YOUR OBJECTIVE :: Return only the count of lines in the listing below where the word "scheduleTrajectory" appears.

DATA SHOWN ::
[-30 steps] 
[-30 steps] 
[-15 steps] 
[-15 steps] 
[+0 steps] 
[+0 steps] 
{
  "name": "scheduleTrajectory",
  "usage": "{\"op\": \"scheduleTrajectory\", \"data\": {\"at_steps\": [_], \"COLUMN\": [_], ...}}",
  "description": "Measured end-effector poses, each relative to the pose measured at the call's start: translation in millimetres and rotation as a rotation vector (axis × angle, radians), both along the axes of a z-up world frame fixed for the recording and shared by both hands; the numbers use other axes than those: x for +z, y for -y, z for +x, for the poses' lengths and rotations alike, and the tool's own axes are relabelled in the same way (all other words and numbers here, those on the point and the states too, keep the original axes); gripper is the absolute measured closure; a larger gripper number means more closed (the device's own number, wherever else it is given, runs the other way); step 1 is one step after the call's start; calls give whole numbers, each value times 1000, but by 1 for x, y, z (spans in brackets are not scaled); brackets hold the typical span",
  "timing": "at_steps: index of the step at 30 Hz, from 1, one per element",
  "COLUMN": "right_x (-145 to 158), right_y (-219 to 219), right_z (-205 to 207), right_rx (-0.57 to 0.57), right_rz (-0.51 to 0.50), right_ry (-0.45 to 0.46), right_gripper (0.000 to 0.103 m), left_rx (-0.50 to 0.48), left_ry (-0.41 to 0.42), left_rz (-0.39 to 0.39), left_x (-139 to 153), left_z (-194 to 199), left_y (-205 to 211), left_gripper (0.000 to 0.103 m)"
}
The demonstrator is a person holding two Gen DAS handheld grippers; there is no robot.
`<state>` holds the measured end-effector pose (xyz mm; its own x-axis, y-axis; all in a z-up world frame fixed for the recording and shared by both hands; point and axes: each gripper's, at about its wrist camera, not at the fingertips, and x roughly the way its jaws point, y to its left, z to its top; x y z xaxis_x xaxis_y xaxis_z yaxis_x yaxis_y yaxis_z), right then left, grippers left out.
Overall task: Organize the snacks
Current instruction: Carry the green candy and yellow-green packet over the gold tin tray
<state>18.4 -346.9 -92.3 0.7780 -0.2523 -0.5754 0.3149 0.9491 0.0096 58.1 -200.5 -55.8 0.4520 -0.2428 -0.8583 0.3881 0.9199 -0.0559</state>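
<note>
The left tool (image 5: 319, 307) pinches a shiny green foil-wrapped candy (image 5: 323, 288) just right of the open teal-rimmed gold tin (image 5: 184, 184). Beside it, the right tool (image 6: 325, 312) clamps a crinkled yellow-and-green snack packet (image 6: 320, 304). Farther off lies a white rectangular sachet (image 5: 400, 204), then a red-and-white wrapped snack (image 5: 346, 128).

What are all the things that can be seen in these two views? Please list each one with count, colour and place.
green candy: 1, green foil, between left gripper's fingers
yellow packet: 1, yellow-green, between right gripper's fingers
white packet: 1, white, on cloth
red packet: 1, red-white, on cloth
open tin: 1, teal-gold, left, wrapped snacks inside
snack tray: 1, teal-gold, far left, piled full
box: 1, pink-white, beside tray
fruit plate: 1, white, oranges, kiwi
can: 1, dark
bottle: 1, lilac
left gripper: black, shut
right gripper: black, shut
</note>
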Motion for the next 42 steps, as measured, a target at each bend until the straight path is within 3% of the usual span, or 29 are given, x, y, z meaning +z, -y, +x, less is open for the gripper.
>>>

TASK OUTPUT :: 2